■ **Activity**: Apart from the pictures, every entry below should be repeated exactly.

■ **Records for processing**:
◆ ◆ ◆ ◆

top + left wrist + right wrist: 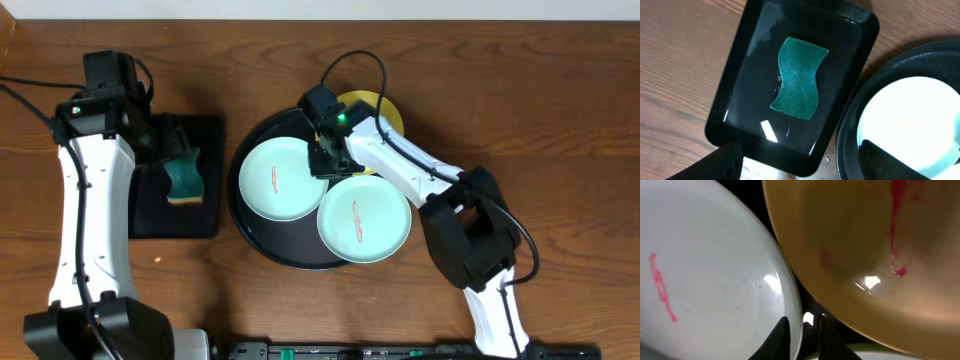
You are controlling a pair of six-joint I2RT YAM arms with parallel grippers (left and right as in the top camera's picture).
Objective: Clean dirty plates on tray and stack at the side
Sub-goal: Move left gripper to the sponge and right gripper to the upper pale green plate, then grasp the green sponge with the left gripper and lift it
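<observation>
Three plates sit on the round black tray (262, 238) at the middle of the table (500, 80). The left mint plate (283, 180) lies flat in the tray's left half with a thin red smear at its centre. The right mint plate (364, 220), smeared the same way, lies at the near right and reaches out over the rim. The yellow plate (380, 105) is at the far right edge, also reaching past the rim and partly hidden under the right arm. The right gripper (325, 160) is down between the left mint plate and the yellow plate. In the right wrist view its fingers (780, 340) stand close together, with the left mint plate's rim running down between them. Whether they already pinch that rim cannot be told (the gap beside it is dark, with only a glint showing). That view also shows a red streak on the yellow plate (865, 245), which lies just beside the left mint plate (705, 280). To the left of the round tray lies a small rectangular black tray (150, 220) holding a teal sponge (183, 175). The left gripper (800, 150) hangs above it with its jaws spread wide and nothing between them, the sponge (799, 80) lying flat in the wet, glossy tray below.
</observation>
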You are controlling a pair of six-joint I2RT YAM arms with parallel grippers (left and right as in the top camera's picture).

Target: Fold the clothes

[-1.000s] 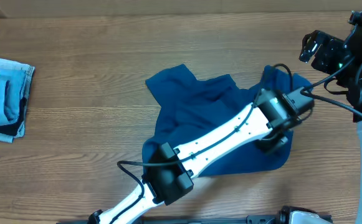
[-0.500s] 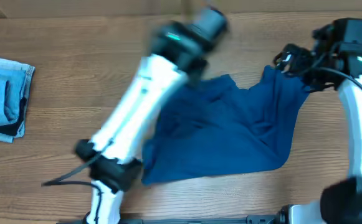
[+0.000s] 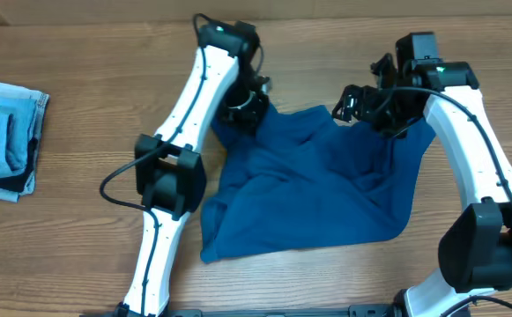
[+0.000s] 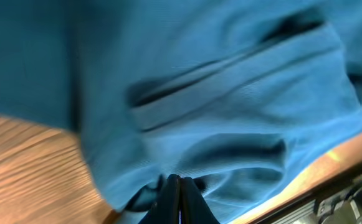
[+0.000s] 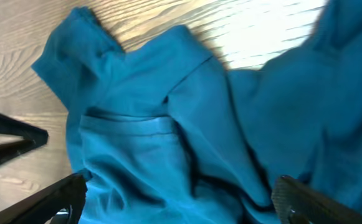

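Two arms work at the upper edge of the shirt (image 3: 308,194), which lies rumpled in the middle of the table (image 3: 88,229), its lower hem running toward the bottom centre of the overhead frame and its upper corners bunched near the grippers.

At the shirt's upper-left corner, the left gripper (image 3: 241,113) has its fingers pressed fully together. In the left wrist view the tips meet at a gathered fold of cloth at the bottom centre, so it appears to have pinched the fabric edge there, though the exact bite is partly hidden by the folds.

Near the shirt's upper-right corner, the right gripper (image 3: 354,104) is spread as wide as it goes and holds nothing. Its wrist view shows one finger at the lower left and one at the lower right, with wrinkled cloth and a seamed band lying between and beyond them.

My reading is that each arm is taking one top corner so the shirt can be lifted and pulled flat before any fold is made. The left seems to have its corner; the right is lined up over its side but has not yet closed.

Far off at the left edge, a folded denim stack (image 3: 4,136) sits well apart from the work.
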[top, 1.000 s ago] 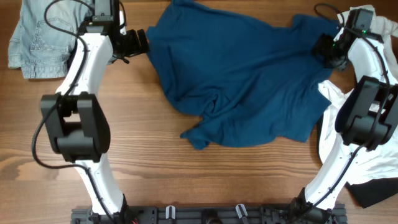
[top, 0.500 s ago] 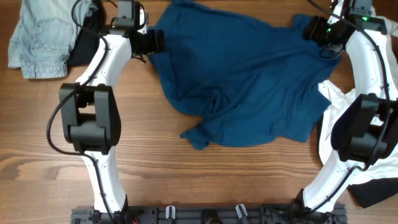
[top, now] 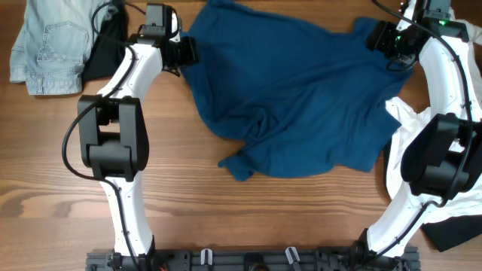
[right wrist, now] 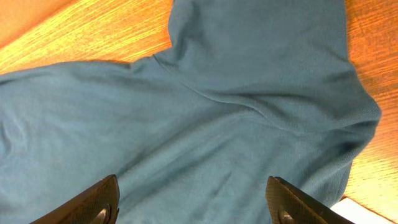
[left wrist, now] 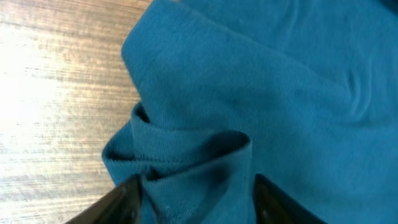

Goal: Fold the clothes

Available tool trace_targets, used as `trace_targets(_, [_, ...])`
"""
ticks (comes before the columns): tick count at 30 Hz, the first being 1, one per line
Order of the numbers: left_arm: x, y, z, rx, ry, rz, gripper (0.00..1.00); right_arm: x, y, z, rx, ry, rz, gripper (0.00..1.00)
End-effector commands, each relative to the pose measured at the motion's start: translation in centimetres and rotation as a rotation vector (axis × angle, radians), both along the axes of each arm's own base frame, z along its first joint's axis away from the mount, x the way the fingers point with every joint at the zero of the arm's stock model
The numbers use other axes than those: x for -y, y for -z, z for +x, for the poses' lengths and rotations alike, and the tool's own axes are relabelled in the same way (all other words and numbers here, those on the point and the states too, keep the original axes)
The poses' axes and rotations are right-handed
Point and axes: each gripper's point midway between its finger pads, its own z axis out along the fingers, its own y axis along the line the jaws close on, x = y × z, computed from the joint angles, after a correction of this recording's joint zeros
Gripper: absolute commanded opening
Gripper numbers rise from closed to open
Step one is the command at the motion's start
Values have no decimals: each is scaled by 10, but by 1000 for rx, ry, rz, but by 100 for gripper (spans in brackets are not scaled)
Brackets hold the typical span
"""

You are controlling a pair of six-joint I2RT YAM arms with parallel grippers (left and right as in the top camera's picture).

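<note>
The dark blue T-shirt [top: 301, 98] lies crumpled across the middle of the table. My left gripper [top: 191, 51] is at its upper left edge. In the left wrist view a bunched fold of the T-shirt [left wrist: 193, 155] stands between the fingers of the left gripper [left wrist: 198, 202], which are part way apart; the left finger touches the fold. My right gripper [top: 374, 35] is over the shirt's upper right corner. In the right wrist view the right gripper [right wrist: 198, 205] is wide open just above the flat blue cloth [right wrist: 236, 106].
A pale denim piece [top: 45, 45] and a black garment [top: 102, 53] lie at the back left. A white shirt [top: 403, 143] sits at the right edge, under the right arm, with another black piece [top: 452, 233] at the front right. Bare wood [top: 226, 211] lies in front.
The left gripper moved right onto the shirt's edge and its jaws narrowed around a fold. The right gripper shifted up and left to the shirt's upper right corner, then held still.
</note>
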Motion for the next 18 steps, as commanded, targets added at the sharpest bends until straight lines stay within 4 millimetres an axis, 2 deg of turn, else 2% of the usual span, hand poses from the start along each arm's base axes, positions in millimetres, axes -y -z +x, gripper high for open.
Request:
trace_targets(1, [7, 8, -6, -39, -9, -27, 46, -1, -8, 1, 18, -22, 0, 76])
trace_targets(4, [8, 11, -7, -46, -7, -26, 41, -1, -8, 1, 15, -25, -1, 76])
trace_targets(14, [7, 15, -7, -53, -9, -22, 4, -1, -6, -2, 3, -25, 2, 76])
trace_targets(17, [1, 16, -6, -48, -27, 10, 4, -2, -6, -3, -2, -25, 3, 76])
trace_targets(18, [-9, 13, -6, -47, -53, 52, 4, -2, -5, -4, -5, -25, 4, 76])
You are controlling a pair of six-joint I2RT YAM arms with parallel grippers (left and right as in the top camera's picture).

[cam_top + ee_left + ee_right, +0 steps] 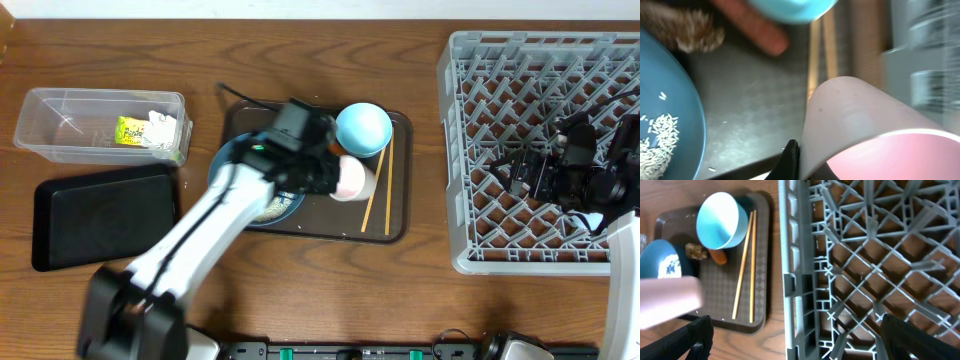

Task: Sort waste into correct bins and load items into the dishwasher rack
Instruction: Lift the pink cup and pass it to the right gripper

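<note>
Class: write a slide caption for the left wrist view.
Left hand shut on the white-pink cup, beside a blue plate-bowl holding rice.

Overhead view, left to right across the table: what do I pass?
Black tray → dark blue plate → pink cup → chopsticks → grey rack. The clear tub and light blue bowl overlap others, so they are left out.

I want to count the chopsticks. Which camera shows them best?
The right wrist view: both chopsticks lie full length on the brown tray, clear and uncovered. Overhead shows the chopsticks too, but small, beside the white-pink cup. The left wrist view catches only a blurred stretch of chopsticks.
</note>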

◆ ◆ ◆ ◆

■ **Exercise output**:
top + left wrist + right wrist: 
You are controlling a pair of six-joint I2RT YAM arms with parallel grippers (left and right as in the top camera's picture).
Objective: Clean dirty plates on tray and stack at the side
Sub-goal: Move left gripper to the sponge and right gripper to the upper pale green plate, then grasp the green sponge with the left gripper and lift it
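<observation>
Three plates sit on the round black tray (262, 238) at the middle of the table (500, 80). The left mint plate (283, 180) lies flat in the tray's left half with a thin red smear at its centre. The right mint plate (364, 220), smeared the same way, lies at the near right and reaches out over the rim. The yellow plate (380, 105) is at the far right edge, also reaching past the rim and partly hidden under the right arm. The right gripper (325, 160) is down between the left mint plate and the yellow plate. In the right wrist view its fingers (780, 340) stand close together, with the left mint plate's rim running down between them. Whether they already pinch that rim cannot be told (the gap beside it is dark, with only a glint showing). That view also shows a red streak on the yellow plate (865, 245), which lies just beside the left mint plate (705, 280). To the left of the round tray lies a small rectangular black tray (150, 220) holding a teal sponge (183, 175). The left gripper (800, 150) hangs above it with its jaws spread wide and nothing between them, the sponge (799, 80) lying flat in the wet, glossy tray below.
</observation>
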You are controlling a pair of six-joint I2RT YAM arms with parallel grippers (left and right as in the top camera's picture).

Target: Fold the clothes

[-1.000s] 
[-0.500s] 
[+0.000s] 
[+0.000s] 
[+0.000s] 

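Two arms work at the upper edge of the shirt (image 3: 308,194), which lies rumpled in the middle of the table (image 3: 88,229), its lower hem running toward the bottom centre of the overhead frame and its upper corners bunched near the grippers.

At the shirt's upper-left corner, the left gripper (image 3: 241,113) has its fingers pressed fully together. In the left wrist view the tips meet at a gathered fold of cloth at the bottom centre, so it appears to have pinched the fabric edge there, though the exact bite is partly hidden by the folds.

Near the shirt's upper-right corner, the right gripper (image 3: 354,104) is spread as wide as it goes and holds nothing. Its wrist view shows one finger at the lower left and one at the lower right, with wrinkled cloth and a seamed band lying between and beyond them.

My reading is that each arm is taking one top corner so the shirt can be lifted and pulled flat before any fold is made. The left seems to have its corner; the right is lined up over its side but has not yet closed.

Far off at the left edge, a folded denim stack (image 3: 4,136) sits well apart from the work.
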[top, 1.000 s ago] 
[top, 0.500 s ago] 
[top, now] 
[right wrist, now] 
[left wrist, now] 

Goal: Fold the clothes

Available tool trace_targets, used as `trace_targets(_, [_, ...])`
"""
ticks (comes before the columns): tick count at 30 Hz, the first being 1, one per line
Order of the numbers: left_arm: x, y, z, rx, ry, rz, gripper (0.00..1.00); right_arm: x, y, z, rx, ry, rz, gripper (0.00..1.00)
End-effector commands, each relative to the pose measured at the motion's start: translation in centimetres and rotation as a rotation vector (axis × angle, radians), both along the axes of each arm's own base frame, z along its first joint's axis away from the mount, x the way the fingers point with every joint at the zero of the arm's stock model
The numbers use other axes than those: x for -y, y for -z, z for +x, for the poses' lengths and rotations alike, and the tool's own axes are relabelled in the same way (all other words and numbers here, those on the point and the states too, keep the original axes)
The poses' axes and rotations are right-handed
Point and axes: each gripper's point midway between its finger pads, its own z axis out along the fingers, its own y axis along the line the jaws close on, x = y × z, computed from the joint angles, after a correction of this recording's joint zeros
Gripper: absolute commanded opening
Gripper numbers rise from closed to open
Step one is the command at the motion's start
Values have no decimals: each is scaled by 10, but by 1000 for rx, ry, rz, but by 100 for gripper (spans in brackets are not scaled)
Brackets hold the typical span
"""

You are controlling a pair of six-joint I2RT YAM arms with parallel grippers (left and right as in the top camera's picture).

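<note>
The dark blue T-shirt [top: 301, 98] lies crumpled across the middle of the table. My left gripper [top: 191, 51] is at its upper left edge. In the left wrist view a bunched fold of the T-shirt [left wrist: 193, 155] stands between the fingers of the left gripper [left wrist: 198, 202], which are part way apart; the left finger touches the fold. My right gripper [top: 374, 35] is over the shirt's upper right corner. In the right wrist view the right gripper [right wrist: 198, 205] is wide open just above the flat blue cloth [right wrist: 236, 106].
A pale denim piece [top: 45, 45] and a black garment [top: 102, 53] lie at the back left. A white shirt [top: 403, 143] sits at the right edge, under the right arm, with another black piece [top: 452, 233] at the front right. Bare wood [top: 226, 211] lies in front.
The left gripper moved right onto the shirt's edge and its jaws narrowed around a fold. The right gripper shifted up and left to the shirt's upper right corner, then held still.
</note>
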Motion for the next 18 steps, as commanded, targets added at the sharpest bends until straight lines stay within 4 millimetres an axis, 2 deg of turn, else 2% of the usual span, hand poses from the start along each arm's base axes, positions in millimetres, axes -y -z +x, gripper high for open.
Request:
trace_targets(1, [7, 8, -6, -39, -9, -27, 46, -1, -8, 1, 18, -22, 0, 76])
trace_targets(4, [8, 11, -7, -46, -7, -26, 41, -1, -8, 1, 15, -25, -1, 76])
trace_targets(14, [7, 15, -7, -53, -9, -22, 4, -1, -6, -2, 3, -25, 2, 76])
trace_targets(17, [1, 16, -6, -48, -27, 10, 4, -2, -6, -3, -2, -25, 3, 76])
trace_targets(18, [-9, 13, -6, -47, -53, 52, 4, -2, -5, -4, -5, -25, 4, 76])
You are controlling a pair of six-joint I2RT YAM arms with parallel grippers (left and right as in the top camera's picture).

[cam_top + ee_left + ee_right, +0 steps] 

Task: Sort waste into correct bins and load items into the dishwasher rack
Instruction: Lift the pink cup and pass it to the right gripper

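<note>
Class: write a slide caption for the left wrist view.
Left hand shut on the white-pink cup, beside a blue plate-bowl holding rice.

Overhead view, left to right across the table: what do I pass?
Black tray → dark blue plate → pink cup → chopsticks → grey rack. The clear tub and light blue bowl overlap others, so they are left out.

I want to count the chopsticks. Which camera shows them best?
The right wrist view: both chopsticks lie full length on the brown tray, clear and uncovered. Overhead shows the chopsticks too, but small, beside the white-pink cup. The left wrist view catches only a blurred stretch of chopsticks.
</note>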

Nothing more belongs to the answer.